Give back, unaltered, the lines from the one with "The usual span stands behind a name" to the end of the material, omitting pictures.

-*-

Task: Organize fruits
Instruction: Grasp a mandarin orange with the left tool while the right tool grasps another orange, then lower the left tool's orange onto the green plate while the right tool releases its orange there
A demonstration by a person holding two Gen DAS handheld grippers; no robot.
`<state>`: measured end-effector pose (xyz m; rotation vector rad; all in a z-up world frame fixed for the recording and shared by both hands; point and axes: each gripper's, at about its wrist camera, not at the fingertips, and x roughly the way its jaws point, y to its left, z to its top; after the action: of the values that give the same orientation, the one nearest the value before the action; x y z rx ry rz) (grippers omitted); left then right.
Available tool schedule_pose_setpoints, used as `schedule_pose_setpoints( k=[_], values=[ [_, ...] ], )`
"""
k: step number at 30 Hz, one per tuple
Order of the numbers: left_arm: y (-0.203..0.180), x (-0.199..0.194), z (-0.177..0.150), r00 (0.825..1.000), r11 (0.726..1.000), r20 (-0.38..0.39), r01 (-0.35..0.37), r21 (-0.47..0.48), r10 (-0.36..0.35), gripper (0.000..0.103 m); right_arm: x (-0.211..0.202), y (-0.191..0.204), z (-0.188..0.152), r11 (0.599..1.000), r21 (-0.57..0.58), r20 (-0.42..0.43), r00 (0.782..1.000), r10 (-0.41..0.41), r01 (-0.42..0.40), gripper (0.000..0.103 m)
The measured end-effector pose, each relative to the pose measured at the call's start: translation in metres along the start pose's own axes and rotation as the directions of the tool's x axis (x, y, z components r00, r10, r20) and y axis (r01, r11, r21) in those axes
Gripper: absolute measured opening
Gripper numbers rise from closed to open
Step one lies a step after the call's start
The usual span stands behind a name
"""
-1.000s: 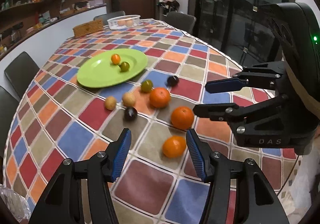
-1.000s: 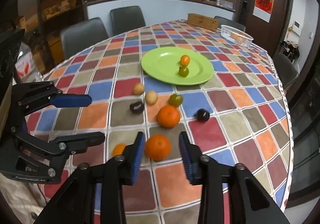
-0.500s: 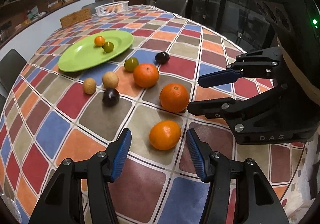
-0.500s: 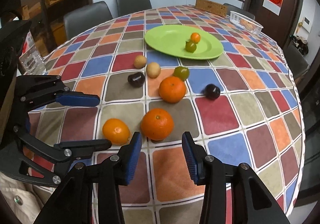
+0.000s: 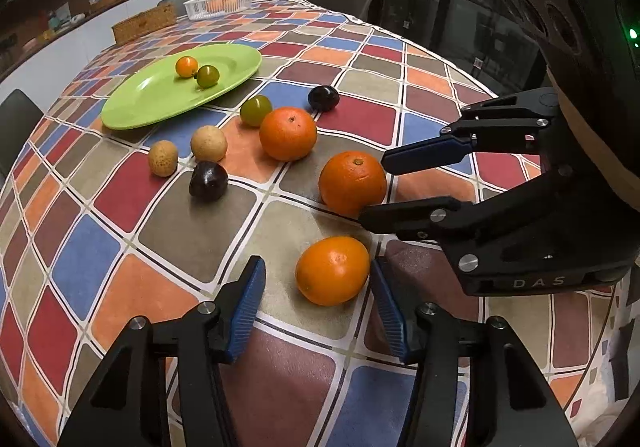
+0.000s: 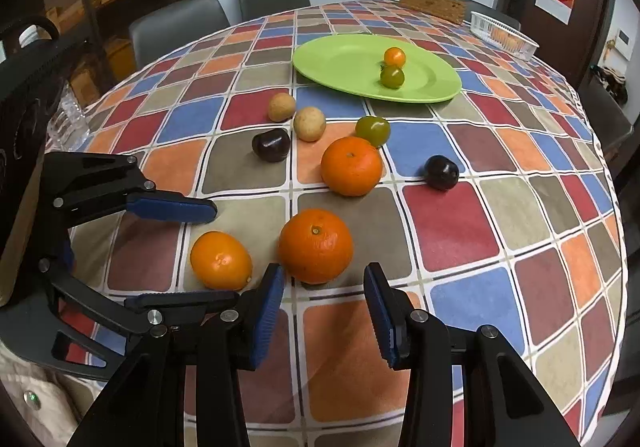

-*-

▸ Written answer:
The usual span stands behind a name
"""
-1.000s: 
-1.000s: 
-0.500s: 
-0.500s: 
+0.000s: 
+0.000s: 

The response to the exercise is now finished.